Instructions for the task »
From the first line of the data below, repeat each line exactly until you reach the line with "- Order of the"; include that line too.

Data segment »
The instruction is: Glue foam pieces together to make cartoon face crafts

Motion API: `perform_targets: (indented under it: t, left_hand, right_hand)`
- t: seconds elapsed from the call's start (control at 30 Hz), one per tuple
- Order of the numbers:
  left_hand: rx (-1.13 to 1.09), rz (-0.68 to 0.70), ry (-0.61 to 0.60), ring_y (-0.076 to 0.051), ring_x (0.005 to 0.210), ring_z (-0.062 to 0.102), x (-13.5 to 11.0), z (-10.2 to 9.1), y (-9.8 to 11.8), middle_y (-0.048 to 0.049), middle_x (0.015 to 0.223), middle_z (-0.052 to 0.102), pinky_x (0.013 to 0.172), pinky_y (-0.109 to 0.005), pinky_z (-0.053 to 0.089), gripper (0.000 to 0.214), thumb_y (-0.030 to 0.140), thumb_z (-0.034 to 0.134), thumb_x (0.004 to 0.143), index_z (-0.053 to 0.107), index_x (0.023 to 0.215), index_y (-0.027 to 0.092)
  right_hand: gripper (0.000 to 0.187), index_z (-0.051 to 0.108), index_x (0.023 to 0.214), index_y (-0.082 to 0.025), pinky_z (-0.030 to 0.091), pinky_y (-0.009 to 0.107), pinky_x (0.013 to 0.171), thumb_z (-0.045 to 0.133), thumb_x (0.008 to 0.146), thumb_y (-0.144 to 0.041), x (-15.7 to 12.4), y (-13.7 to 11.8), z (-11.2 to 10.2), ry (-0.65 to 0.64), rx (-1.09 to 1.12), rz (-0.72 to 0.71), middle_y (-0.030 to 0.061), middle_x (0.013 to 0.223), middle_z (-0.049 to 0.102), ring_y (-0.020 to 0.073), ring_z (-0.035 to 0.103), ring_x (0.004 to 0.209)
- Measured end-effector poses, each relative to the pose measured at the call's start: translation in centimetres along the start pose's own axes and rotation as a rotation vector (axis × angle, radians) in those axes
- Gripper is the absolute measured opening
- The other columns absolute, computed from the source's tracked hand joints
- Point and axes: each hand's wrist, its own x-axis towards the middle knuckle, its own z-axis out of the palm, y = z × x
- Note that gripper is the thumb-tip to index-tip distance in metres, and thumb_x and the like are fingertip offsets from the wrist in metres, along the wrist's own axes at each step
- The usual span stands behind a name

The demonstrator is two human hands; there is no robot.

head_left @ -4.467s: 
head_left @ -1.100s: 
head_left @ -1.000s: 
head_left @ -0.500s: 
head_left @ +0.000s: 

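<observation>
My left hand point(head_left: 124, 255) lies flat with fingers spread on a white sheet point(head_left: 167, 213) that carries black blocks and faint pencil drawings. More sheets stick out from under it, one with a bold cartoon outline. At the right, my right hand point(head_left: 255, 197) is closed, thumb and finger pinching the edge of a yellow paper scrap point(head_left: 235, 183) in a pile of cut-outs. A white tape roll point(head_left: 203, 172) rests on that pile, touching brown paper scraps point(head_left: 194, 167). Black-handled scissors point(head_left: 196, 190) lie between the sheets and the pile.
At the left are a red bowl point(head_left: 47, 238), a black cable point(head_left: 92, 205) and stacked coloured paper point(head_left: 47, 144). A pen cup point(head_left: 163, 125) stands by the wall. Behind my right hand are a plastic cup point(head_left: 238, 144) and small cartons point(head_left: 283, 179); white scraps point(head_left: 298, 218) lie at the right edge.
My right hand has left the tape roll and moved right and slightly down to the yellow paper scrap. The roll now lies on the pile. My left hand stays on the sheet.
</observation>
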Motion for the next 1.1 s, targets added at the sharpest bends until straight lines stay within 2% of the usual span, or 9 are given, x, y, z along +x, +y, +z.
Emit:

Answer »
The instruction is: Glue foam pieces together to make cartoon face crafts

Motion API: `perform_targets: (indented under it: t, left_hand, right_hand)`
- t: seconds elapsed from the call's start (control at 30 Hz), one per tuple
- Order of the numbers:

The output requires no additions.